Re: Creole/mixed language question
From: | John Quijada <jq_ithkuil@...> |
Date: | Sunday, April 11, 2004, 1:36 |
J Y S Czhang wrote:
> Pidgins and creoles overwhelming tend towards non-inflected forms and
>simplicity, hence quite often pidgins are called perjoratives like "broken
>language" or "baby talk." Pidgins and creoles are mutant offspring of
both the
>lexifier-language and substrate languages, thus are totally new languages:
>
> 1 lexifier-language (i.e. the colonial language) + 1 substrate
language
>(the native language) = a 3rd language
>
>> Or is this an situation where the new language would likely
>>end up being simplified as the source languages mixed and the
>>speakers of those languages, the ancestors of the speakers of
>>the new language, had to try to cross linguistic boundaries to
>>communicate with each other?
>
> Yepyep, this is usually the case.
______________________
Then there is the unique (as far as I know) case of how American Black
English, or "Ebonics" arose. Until the mid- to late 1970s, the usual way
of explaining American Black English was more or less via the standard
creolist paradigm. But in fact (and this is the part most education
specialists and politicians still don't understand), Ebonics (in its
original form prior to influence by Standard American English due to
increased educational opportunities for poor rural and inner-city African-
Americans) can be analytically shown to be a generic West-African syntax
(mostly traceable to the Mande and West Atlantic subgroups of the Niger-
Congo group of Niger-Kordofanian languages) which has been almost
completely relexified by English.
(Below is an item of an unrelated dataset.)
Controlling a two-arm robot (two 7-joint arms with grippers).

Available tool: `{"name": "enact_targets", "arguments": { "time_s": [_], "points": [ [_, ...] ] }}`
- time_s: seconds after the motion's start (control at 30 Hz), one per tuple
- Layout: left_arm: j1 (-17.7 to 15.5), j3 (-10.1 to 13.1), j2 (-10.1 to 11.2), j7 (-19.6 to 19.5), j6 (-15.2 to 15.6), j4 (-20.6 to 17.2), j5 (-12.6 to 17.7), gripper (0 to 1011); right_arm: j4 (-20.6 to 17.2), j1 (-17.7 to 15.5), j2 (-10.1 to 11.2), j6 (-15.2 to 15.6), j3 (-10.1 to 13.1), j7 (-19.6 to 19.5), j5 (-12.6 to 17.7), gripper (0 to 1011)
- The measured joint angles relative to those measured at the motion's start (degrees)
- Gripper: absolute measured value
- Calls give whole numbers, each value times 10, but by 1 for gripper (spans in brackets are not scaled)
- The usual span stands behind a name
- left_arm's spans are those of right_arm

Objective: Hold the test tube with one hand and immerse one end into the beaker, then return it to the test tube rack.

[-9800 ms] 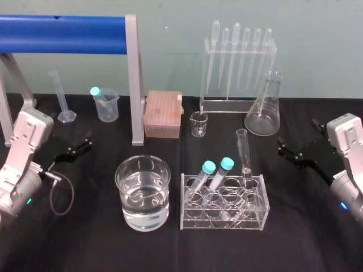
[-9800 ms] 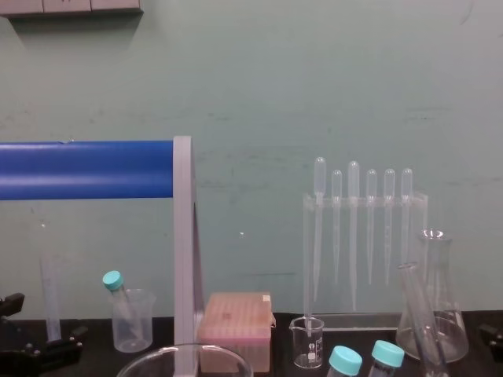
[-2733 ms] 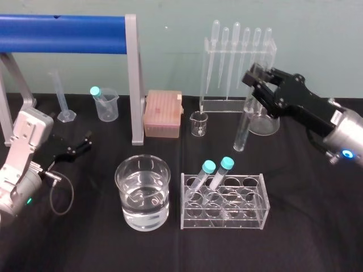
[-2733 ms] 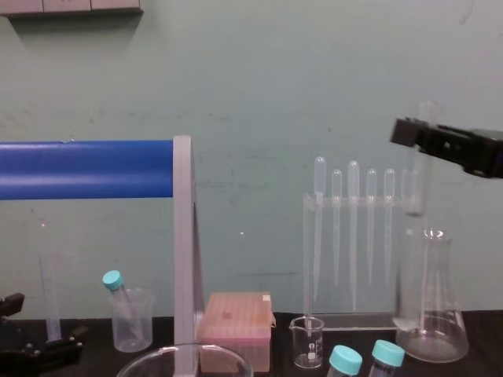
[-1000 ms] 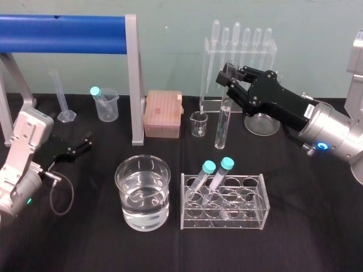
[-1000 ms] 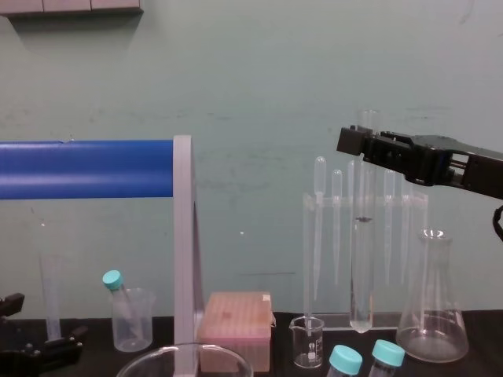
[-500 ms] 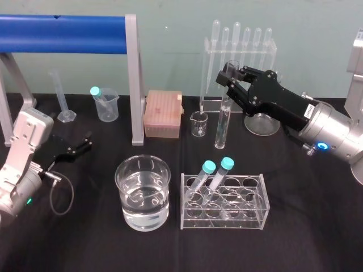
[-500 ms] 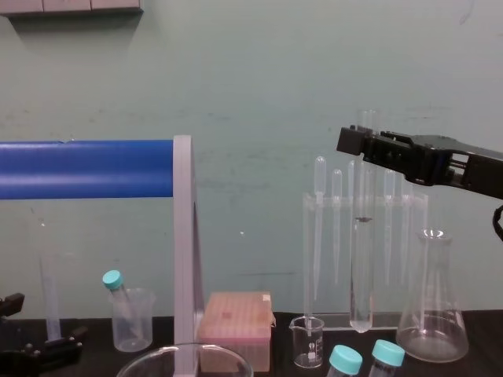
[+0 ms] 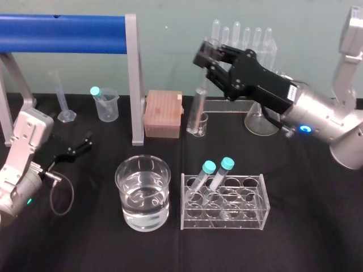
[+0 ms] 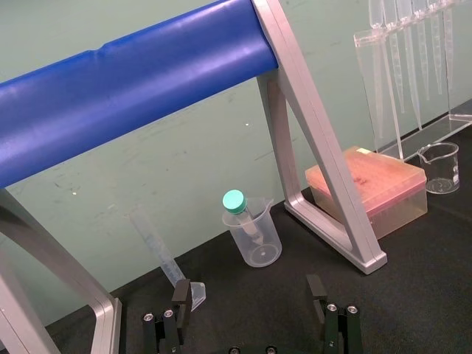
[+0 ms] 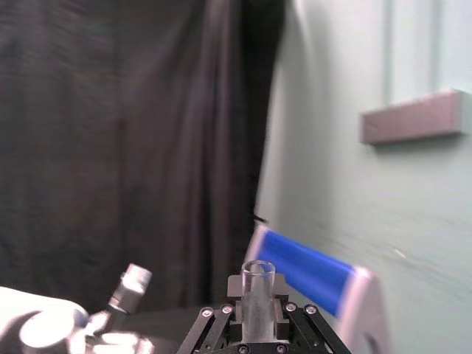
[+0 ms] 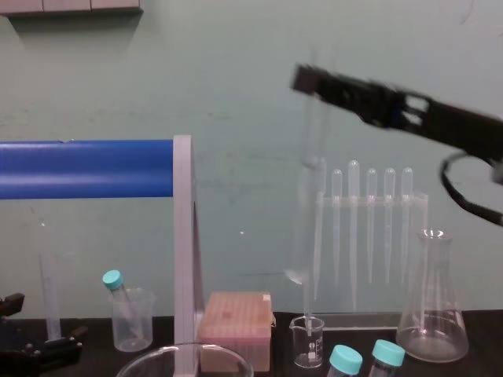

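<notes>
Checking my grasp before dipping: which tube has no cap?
The clear test tube held by the right gripper; the two tubes in the rack and one in the plastic cup have teal caps.

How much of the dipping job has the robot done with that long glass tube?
Done: the long clear uncapped glass test tube is out of the clear plastic rack, clamped by the black right gripper. In hand: it hangs above the black table, behind the rack, not yet over the wide water-filled glass beaker. Left: dipping one end, then returning it. The left gripper sits open at the table's left.
</notes>
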Motion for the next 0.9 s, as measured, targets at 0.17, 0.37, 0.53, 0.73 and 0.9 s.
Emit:
{"name": "enact_targets", "arguments": {
  "time_s": [0.17, 0.37, 0.53, 0.73, 0.9],
  "points": [
    [0, 0, 0, 0, 0, 0, 0, 1000, 13, 33, -27, -1, -26, 46, 20, 226],
    [0, 0, 0, 0, 0, 0, 0, 1000, 25, 54, -50, 9, -60, 87, 38, 226],
    [0, 0, 0, 0, 0, 0, 0, 1000, 38, 64, -58, 19, -86, 105, 39, 226],
    [0, 0, 0, 0, 0, 0, 0, 1000, 61, 76, -59, 24, -112, 110, 29, 226],
    [0, 0, 0, 0, 0, 0, 0, 1000, 79, 83, -59, 25, -128, 110, 18, 226]
  ]
}}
Mande and Western Atlantic
phonotactical patterns are also quite evident in Ebonics phonology. Such
a pattern of language "mixing" makes sense if one studies the demographic
specifics of the African-U.S. slave trade. Generally, each trade ship
carried slaves coming from many mutually unintelligible (but genetically
similar) language groups, so that no lingua franca could develop among the
slaves themselves. Instead, upon arriving in the U.S., all found
themselves forcibly exposed to a single alien lexicon which they readily
adapted to their already shared common syntax and phonotaxis. Of course
this did not happen consciously, rather individual slaves each learned
English words (the most consciously assimilable component of a foreign
language, of course), but receiving no formal education in English,
naturally applied it to their native Mande/W.Atlantic syntax (just as
monolingual English speakers learning beginning French might utter mangled
sentences like "Je faire non vouloir a manger" assuming the syntax of "I
do not want to eat" is simply universal for all languages). Since the
slaves (who were kept more or less isolated from their white owners) could
all understand this relexified West African syntax, it proved viable and
was passed on to the next generations. This explains why Ebonics
sentences like "Da' woman, she mean mean mean!" (= That woman is very
mean) show a nearly one-to-one morpho-syntactical correspondence with
their counterparts in the Mande/W.Atlantic languages. Indeed, as is
generally well known, Ebonics verbs are capable of aspectual distinctions
which do not exist in Standard English, but match W. African aspectual
systems nicely (e.g., 'she gone', 'she done gone', 'she been gone'.)